Un rapport de force à amplifier grâce à des actions coordonnées ! La période des fêtes ou les opérations de « super-promotions », qui suscitent des commandes (et des bénéfices) record pour la multinationale, sont de parfaites occasions pour les salariés et salariées d’Amazon pour faire entendre leurs revendications. En novembre 2017, lors du « Black Friday », une grève commune a été organisée en Allemagne et en Italie.
Début juillet, le SIPMCS a tracté devant un entrepôt du 18e arrondissement à Paris et discuté avec des salarié•es.
Parce que ni la culture ni les travailleurs et travailleuses de la culture ne doivent être des marchandises, soutenons l'organisation des salarié•es d’Amazon.
Le SIPMCS
Article publié dans Le Combat Syndicaliste n°438 (Octobre 2018)
Recension du livre En Amazonie, infiltré dans "le meilleur des mondes" de Jean-Baptiste Malet
Le journaliste Jean Baptiste Malet (Médiapart, Bakshich info…) a mené une enquête en immersion dans la multinationale de vente en ligne Amazon. Il y décrit un paternalisme managérial d’un autre temps et une pression quotidienne des cadres sur les employés.

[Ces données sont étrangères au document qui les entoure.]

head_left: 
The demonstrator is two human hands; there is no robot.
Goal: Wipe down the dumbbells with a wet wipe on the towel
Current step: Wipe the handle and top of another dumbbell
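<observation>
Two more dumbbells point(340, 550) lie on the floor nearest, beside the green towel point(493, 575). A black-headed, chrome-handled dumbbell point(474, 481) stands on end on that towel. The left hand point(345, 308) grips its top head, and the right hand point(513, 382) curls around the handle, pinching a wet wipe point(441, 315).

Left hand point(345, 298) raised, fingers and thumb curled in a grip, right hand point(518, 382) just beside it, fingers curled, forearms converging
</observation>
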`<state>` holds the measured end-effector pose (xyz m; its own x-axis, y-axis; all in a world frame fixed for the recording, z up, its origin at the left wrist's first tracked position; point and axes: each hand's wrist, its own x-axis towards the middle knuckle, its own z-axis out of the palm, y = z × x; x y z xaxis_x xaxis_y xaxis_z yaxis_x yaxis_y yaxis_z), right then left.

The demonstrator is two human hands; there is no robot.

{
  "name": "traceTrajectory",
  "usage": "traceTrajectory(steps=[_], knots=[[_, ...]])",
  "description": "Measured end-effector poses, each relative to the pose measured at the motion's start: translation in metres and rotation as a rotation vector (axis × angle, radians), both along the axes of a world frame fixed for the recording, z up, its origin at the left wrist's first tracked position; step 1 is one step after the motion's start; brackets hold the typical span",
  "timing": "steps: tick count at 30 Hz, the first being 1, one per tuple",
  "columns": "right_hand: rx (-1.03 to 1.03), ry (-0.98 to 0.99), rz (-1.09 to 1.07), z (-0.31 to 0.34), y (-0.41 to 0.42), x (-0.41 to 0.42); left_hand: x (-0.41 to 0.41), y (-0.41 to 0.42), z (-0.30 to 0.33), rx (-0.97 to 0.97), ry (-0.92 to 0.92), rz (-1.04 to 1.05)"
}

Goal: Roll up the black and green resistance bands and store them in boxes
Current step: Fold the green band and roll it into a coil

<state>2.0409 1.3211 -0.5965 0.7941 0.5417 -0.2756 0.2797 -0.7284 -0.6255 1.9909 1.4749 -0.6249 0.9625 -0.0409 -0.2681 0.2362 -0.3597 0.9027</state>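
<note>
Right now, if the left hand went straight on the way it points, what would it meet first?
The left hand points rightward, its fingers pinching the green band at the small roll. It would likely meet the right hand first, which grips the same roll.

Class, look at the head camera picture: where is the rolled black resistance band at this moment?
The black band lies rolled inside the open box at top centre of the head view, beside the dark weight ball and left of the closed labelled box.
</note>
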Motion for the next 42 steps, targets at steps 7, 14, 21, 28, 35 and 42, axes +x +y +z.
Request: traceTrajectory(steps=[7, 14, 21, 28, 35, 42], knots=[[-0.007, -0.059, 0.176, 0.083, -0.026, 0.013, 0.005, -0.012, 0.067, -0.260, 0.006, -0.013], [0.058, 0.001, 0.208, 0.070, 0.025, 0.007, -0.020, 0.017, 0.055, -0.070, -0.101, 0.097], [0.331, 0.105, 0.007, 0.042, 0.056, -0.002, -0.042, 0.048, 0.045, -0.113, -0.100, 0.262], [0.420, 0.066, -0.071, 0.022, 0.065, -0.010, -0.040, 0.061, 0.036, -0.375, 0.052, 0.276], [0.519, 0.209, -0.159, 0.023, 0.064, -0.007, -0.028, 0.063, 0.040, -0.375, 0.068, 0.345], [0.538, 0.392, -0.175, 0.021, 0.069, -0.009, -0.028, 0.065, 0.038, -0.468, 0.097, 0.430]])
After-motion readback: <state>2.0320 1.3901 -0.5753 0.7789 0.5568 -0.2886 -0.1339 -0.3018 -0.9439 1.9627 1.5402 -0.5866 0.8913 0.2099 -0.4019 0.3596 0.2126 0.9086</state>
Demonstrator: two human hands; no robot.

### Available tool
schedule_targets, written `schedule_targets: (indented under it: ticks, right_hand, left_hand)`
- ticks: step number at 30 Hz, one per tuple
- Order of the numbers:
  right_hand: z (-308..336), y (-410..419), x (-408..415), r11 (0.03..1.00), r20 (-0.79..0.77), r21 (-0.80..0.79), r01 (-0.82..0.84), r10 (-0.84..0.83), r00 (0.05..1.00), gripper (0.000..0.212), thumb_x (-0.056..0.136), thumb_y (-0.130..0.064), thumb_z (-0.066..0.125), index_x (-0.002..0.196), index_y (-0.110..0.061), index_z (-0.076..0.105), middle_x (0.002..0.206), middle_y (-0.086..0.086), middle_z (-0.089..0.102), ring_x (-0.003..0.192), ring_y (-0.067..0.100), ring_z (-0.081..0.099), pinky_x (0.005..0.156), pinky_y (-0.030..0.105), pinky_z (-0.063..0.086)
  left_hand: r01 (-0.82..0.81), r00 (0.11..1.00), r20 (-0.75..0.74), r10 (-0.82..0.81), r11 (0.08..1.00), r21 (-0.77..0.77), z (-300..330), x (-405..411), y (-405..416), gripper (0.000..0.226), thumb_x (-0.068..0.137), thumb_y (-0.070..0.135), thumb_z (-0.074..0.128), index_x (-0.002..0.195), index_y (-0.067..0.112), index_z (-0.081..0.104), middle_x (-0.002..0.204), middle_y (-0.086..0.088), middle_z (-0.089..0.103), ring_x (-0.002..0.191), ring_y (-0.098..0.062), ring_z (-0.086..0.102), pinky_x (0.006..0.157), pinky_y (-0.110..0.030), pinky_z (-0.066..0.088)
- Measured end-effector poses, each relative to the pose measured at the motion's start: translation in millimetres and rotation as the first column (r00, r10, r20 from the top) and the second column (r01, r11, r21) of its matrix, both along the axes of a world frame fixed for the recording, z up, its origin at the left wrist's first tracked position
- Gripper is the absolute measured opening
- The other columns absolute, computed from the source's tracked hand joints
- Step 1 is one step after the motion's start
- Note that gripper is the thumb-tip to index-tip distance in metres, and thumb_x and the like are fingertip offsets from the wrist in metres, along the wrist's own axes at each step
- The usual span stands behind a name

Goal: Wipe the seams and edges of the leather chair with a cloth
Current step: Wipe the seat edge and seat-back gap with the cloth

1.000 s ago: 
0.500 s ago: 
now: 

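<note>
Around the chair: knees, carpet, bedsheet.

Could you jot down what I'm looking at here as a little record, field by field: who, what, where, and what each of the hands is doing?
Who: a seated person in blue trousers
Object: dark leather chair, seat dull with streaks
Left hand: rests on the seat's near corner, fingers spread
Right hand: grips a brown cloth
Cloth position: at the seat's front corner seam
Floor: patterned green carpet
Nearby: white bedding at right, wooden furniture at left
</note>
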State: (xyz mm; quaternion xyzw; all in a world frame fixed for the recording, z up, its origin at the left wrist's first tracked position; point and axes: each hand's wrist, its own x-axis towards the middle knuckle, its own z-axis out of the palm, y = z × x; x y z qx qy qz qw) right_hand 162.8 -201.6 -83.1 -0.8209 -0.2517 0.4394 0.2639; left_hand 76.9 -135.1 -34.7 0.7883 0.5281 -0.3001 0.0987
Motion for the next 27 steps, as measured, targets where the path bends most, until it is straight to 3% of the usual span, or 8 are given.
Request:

Ce livre part du constat que l’entreprise verrouille sa communication en interdisant aux employés de parler de leur travail et en contrôlant au plus près son image.
Le journaliste décide alors de passer les entretiens d’embauche et débute comme “pickeurs”.
Les employés lui affirment qu’ils sont filmés dans les entrepôts et il découvre la technique de management des 5 “s” inventé par le patron japonais Toyota. En français cela donne ORDRE pour Ordonner, Ranger, Dépoussiérer et découvrir des anomalies, Rendre évident et Être rigoureux ; tout un programme.
Il évoque aussi l’aspect “fun” que revendique la boite, avec des quizz, la fameuse dictature de la bonne humeur et de l’auto-motivation, pathétiques rideaux de fumée sur l’exploitation en cours.
Ce livre donne à voir le quotidien des employés intérimaires de cette titanesque firme et donne d’autant plus de détermination à coordonner internationalement et syndicalement des actions qui perturbent et fassent plier cette entreprise.